▶ _Instructions to follow_: Search for the word "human" in the entries. Each line that holds it should be copied.

▶ _Data items_:
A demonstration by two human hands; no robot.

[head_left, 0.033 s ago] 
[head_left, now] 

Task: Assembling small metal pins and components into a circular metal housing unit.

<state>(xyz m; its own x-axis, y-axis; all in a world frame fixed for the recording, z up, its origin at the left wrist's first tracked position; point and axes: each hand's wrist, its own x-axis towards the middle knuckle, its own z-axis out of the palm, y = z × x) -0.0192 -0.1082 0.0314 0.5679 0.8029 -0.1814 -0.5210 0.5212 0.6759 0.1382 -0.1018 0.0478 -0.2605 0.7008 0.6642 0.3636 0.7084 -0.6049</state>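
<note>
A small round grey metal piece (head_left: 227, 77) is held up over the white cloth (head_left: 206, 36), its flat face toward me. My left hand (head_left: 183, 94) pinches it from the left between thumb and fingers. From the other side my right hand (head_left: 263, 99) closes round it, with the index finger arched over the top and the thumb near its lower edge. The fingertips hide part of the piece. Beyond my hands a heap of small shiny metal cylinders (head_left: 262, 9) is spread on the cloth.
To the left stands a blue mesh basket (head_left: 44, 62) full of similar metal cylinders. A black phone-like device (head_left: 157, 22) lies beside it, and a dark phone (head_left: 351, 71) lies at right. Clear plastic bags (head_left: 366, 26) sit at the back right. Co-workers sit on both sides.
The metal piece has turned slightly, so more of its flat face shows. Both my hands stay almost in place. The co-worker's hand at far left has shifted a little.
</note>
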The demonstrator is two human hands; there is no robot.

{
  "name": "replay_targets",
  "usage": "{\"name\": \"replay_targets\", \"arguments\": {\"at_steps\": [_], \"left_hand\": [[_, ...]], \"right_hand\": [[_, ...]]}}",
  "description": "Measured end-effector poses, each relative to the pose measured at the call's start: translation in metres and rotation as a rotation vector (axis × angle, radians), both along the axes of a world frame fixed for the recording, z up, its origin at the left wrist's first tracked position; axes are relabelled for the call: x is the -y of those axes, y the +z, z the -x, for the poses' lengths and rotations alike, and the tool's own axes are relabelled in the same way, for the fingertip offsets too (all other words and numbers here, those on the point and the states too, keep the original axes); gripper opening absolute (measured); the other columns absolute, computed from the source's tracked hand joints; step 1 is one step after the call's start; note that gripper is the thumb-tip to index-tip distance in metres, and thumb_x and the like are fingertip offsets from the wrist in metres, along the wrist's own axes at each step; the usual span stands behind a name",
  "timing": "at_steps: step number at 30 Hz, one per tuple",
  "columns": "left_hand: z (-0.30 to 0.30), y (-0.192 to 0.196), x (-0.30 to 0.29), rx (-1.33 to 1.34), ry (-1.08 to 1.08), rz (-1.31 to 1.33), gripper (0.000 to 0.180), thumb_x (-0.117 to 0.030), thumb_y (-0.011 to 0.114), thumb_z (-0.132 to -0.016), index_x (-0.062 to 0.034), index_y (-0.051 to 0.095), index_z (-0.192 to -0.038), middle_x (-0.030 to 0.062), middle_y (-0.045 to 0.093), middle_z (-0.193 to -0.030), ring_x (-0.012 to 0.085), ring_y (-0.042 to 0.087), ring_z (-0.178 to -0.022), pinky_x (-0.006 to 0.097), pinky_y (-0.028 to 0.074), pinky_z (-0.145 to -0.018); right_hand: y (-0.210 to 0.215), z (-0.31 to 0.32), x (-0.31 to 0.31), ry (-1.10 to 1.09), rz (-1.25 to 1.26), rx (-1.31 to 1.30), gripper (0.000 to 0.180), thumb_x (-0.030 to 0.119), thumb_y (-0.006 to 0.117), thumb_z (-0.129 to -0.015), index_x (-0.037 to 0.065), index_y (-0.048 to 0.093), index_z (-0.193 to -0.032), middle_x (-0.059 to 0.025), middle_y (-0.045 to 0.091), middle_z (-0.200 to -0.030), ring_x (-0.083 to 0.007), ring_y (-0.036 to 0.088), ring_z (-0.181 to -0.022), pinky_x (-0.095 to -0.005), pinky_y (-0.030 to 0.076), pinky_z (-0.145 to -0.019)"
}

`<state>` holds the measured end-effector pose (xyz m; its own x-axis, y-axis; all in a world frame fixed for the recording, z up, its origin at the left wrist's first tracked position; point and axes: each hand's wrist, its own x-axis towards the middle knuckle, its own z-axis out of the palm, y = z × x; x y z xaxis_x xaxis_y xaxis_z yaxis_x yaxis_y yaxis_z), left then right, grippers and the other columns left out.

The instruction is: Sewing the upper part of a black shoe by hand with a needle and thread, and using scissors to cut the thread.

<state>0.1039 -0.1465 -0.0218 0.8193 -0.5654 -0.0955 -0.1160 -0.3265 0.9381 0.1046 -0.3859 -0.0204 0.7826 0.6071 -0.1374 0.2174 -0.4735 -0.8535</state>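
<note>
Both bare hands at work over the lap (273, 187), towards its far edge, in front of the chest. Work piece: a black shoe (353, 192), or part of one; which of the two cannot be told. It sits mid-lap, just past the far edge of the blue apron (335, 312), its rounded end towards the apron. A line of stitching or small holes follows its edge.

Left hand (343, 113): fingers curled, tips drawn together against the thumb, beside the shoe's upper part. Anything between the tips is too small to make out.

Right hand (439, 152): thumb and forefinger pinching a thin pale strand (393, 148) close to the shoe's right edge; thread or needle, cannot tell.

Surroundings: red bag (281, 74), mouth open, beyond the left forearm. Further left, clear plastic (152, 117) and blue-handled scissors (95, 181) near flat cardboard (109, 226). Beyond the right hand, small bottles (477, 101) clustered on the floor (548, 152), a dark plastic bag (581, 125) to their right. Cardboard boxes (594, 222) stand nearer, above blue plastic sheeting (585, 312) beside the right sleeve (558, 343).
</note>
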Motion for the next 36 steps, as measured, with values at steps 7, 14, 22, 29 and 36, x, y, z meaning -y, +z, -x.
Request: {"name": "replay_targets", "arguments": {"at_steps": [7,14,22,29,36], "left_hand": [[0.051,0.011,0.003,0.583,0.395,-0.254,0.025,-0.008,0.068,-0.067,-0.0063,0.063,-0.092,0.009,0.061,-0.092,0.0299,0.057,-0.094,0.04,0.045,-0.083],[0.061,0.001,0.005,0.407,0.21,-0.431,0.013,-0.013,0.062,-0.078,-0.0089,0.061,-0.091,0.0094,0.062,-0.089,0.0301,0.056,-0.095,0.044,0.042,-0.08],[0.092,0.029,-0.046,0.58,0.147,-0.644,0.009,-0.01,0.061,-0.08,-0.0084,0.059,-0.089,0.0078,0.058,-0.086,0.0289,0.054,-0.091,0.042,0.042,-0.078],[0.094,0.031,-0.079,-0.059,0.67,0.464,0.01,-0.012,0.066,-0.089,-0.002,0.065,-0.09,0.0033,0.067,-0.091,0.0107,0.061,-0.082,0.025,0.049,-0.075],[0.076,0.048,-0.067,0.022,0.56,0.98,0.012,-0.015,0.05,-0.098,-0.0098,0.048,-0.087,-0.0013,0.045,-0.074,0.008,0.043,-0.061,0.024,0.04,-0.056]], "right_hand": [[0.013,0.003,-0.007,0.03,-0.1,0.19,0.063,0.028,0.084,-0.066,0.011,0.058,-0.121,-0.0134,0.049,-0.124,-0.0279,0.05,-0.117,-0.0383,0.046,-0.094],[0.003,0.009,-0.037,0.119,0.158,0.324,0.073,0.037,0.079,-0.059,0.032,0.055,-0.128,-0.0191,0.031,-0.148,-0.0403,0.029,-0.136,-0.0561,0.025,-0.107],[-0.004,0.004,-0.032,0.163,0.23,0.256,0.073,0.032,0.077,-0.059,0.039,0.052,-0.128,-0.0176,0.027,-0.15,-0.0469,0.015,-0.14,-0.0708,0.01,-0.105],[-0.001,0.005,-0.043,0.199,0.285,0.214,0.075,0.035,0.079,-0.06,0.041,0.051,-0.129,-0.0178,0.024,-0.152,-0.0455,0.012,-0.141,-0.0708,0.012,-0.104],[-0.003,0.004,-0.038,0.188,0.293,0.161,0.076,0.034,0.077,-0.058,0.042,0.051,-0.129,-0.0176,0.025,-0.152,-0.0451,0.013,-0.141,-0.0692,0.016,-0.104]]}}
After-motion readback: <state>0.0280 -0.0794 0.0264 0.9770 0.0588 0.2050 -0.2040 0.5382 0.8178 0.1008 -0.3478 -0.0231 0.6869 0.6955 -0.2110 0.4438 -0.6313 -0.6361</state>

▶ _Output for this task_:
A demonstration by two human hands; no robot.
The demonstrator is two human hands; there is no robot.

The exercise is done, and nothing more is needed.